Beyond the scanner, the floor appeared to be solid stone, but I knew better having been here before and having read the brochure. A closer examination showed the tip of a pair of pointed ears sticking from the surface of the quick-granite trap. Taking my Bureau issue pocketcomb, I tossed it forward. A maser beam flashed over the falling object, and the comb landed with a clatter on the hard flooring. Retrieving my comb, I waved the team onward. A key does not always resemble one, and vice versa.

"I do not understand,” Steve said, skirting around the wiggling ears. “Why isn't this place smashed to bits from the prisoners escaping?"

Watching the shadows in the corners, Patricia snorted. “The Facility is self-repairing. Heck, its damn near alive."
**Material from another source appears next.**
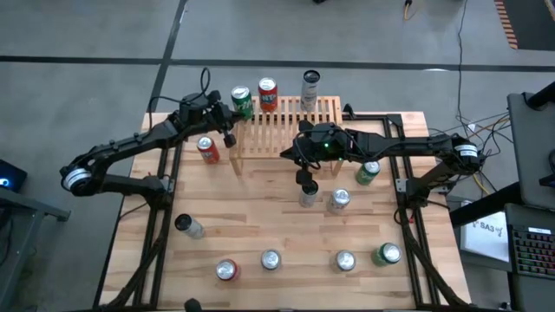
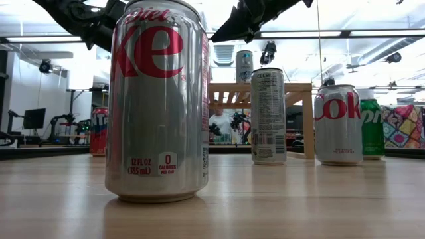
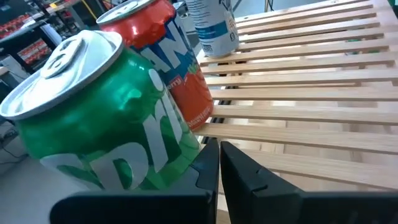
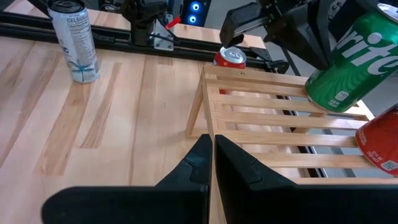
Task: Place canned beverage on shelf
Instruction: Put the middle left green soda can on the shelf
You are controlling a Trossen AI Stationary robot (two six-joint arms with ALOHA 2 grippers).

"What do you mean, almost?” Jessica asked softly, hugging herself.

Shivering slightly, Connie nodded in agreement. In passing, Raul pointed to a crack in the wall that was slowly closing even as we watched. Healing its own wounds. Very neat.

Ahead was a deceptively plain corridor; concrete floor, metal walls, acoustical tiles ceiling. George stayed to the left, I hugged the right. In actuality, this passage was three hallways combined into a one. I could only assume it worked by mixing technology and magic, or maybe it was all done with smoke and mirrors, I really had no idea. Walking along the corridor, escorted prisoners went to Holding. Strolling along the exact same hallway, Tech Serve scientists arrived at Research, while security officers reached Storage, authorized field agents could go anywhere, and everybody else was dumped into the furnace at the center of the Earth.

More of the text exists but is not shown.